Bill’s cohort of trainee FE teachers were considering the current curriculum and the gaps which exist in the teaching of the subject. They had an introductory seminar to consider the issues and then, in small groups, were required to create a video of their discussion which was recorded into a panopto Dropbox. A Dropbox is a special folder that allows students to record presentations to using the Panopto recorder. It can be set to be private so that only the tutor and student can see their recording, or group view, so that everyone in the cohort can view them all. In this case Bill chose group view so that the students could see each others’ work.
A training session for the students went through the basics of Panopto recording, and solved technical problems with installation on students’ computers. For many, this was a new experience, and as Bill says:
“This was clearly a challenging experience for everyone concerned: even trainee teachers are nervous about recording their ideas on shared video, no matter what they might do on [Facebook]. And, yes, there were technical issues: I think most of the Apple people struggled to upload, some sound quality didn’t come out well… and the quality of the medium wasn’t as good as the media teachers would like!”.
However, despite these teething troubles, the result was generally positive.
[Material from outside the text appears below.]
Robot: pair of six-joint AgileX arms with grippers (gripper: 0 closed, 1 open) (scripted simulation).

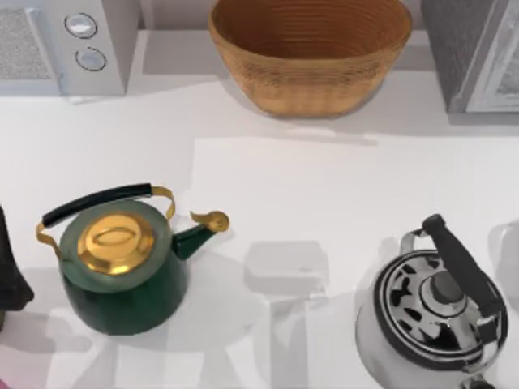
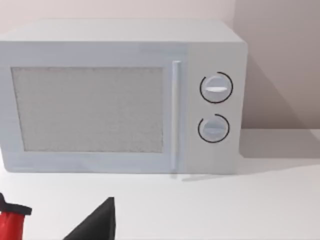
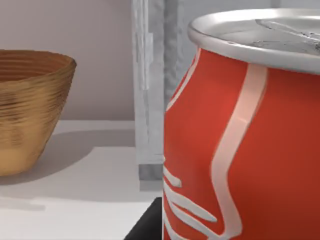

“But the point of the exercise was really less about the product (the video-clip) than about the process of getting them to discuss ideas in sufficient depth that they felt able to make a video about it. I couldn’t count the number who said to me afterwards how useful they had found the activity because it had made them think about and discuss the issues in far greater depth than they would have done for an open-ended task (and, I suspect, a poster or [Powerpoint]).
So, I think this technology has some potential as a tool for interactive, relatively autonomous learning just as much as it has for the one-way transmission of lectures.”
In summary, although Panopto’s main feature is recording traditional lectures, it contains an option which has the potential to engage students with material in a different way. Analytics of the students’ recordings shows that many of the presentations had at least five unique viewers which means that peers were attending to each other’s’ work.